=== Begin Enclosure ===

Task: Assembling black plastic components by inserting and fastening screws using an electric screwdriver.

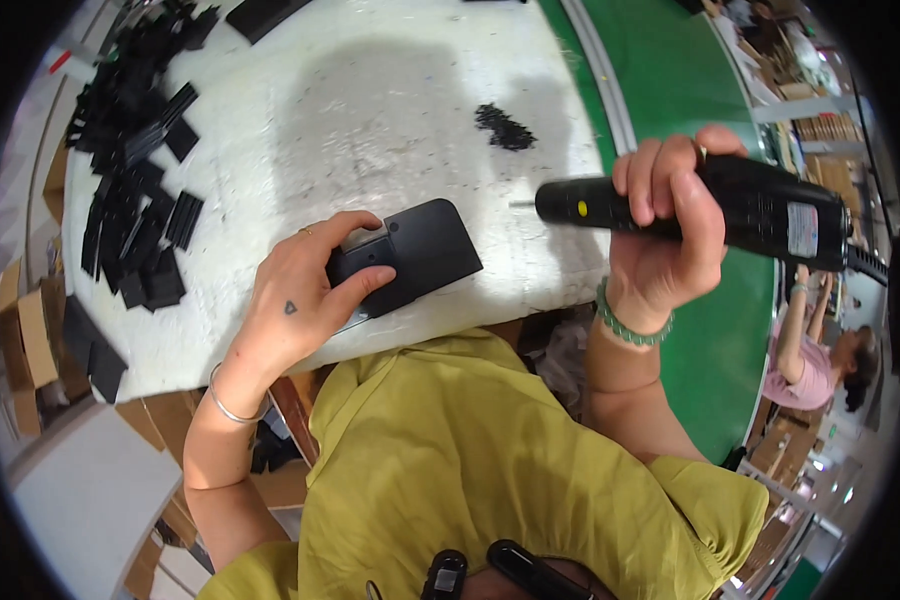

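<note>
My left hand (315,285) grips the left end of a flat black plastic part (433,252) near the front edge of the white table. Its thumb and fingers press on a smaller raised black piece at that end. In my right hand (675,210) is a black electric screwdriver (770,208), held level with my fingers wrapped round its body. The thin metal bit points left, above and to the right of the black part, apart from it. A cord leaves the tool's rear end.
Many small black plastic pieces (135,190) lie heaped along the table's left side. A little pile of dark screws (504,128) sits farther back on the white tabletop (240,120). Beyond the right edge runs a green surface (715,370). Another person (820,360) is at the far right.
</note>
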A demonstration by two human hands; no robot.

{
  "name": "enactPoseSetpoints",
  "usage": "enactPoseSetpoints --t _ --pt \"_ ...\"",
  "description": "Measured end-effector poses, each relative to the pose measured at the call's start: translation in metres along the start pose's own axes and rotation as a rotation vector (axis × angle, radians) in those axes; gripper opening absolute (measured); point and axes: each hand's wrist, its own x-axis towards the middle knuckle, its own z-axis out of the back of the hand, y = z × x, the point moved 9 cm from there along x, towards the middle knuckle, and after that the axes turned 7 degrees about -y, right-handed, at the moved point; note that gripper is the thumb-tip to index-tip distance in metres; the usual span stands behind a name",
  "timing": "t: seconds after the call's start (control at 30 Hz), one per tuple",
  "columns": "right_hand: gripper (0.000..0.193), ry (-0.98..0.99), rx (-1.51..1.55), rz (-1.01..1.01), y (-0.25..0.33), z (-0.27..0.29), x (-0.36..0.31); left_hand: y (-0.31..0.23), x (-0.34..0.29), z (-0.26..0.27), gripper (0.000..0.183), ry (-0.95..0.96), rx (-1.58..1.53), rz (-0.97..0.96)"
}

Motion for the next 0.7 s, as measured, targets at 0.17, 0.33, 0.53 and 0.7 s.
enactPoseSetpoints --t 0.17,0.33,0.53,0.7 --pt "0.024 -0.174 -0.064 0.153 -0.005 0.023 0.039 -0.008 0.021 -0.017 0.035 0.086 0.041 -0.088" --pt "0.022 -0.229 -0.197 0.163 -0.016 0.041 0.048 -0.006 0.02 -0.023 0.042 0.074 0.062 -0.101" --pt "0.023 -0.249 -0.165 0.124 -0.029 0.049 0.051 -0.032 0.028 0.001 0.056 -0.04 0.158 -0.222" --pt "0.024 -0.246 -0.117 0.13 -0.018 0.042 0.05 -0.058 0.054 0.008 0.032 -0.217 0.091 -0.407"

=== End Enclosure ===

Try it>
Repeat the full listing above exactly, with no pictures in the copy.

Answer space>
Task: Assembling black plastic components by inserting and fastening screws using an electric screwdriver.


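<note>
My left hand (315,285) grips the left end of a flat black plastic part (433,252) near the front edge of the white table. Its thumb and fingers press on a smaller raised black piece at that end. In my right hand (675,210) is a black electric screwdriver (770,208), held level with my fingers wrapped round its body. The thin metal bit points left, above and to the right of the black part, apart from it. A cord leaves the tool's rear end.
Many small black plastic pieces (135,190) lie heaped along the table's left side. A little pile of dark screws (504,128) sits farther back on the white tabletop (240,120). Beyond the right edge runs a green surface (715,370). Another person (820,360) is at the far right.
</note>
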A demonstration by two human hands; no robot.

{
  "name": "enactPoseSetpoints",
  "usage": "enactPoseSetpoints --t _ --pt \"_ ...\"",
  "description": "Measured end-effector poses, each relative to the pose measured at the call's start: translation in metres along the start pose's own axes and rotation as a rotation vector (axis × angle, radians) in those axes; gripper opening absolute (measured); point and axes: each hand's wrist, its own x-axis towards the middle knuckle, its own z-axis out of the back of the hand, y = z × x, the point moved 9 cm from there along x, towards the middle knuckle, and after that the axes turned 7 degrees about -y, right-handed, at the moved point; note that gripper is the thumb-tip to index-tip distance in metres; the usual span stands behind a name",
  "timing": "t: seconds after the call's start (control at 30 Hz), one per tuple",
  "columns": "right_hand: gripper (0.000..0.193), ry (-0.98..0.99), rx (-1.51..1.55), rz (-1.01..1.01), y (-0.25..0.33), z (-0.27..0.29), x (-0.36..0.31); left_hand: y (-0.31..0.23), x (-0.34..0.29), z (-0.26..0.27), gripper (0.000..0.183), ry (-0.95..0.96), rx (-1.58..1.53), rz (-0.97..0.96)"
}

Motion for the next 0.7 s, as measured, targets at 0.17, 0.33, 0.53 and 0.7 s.
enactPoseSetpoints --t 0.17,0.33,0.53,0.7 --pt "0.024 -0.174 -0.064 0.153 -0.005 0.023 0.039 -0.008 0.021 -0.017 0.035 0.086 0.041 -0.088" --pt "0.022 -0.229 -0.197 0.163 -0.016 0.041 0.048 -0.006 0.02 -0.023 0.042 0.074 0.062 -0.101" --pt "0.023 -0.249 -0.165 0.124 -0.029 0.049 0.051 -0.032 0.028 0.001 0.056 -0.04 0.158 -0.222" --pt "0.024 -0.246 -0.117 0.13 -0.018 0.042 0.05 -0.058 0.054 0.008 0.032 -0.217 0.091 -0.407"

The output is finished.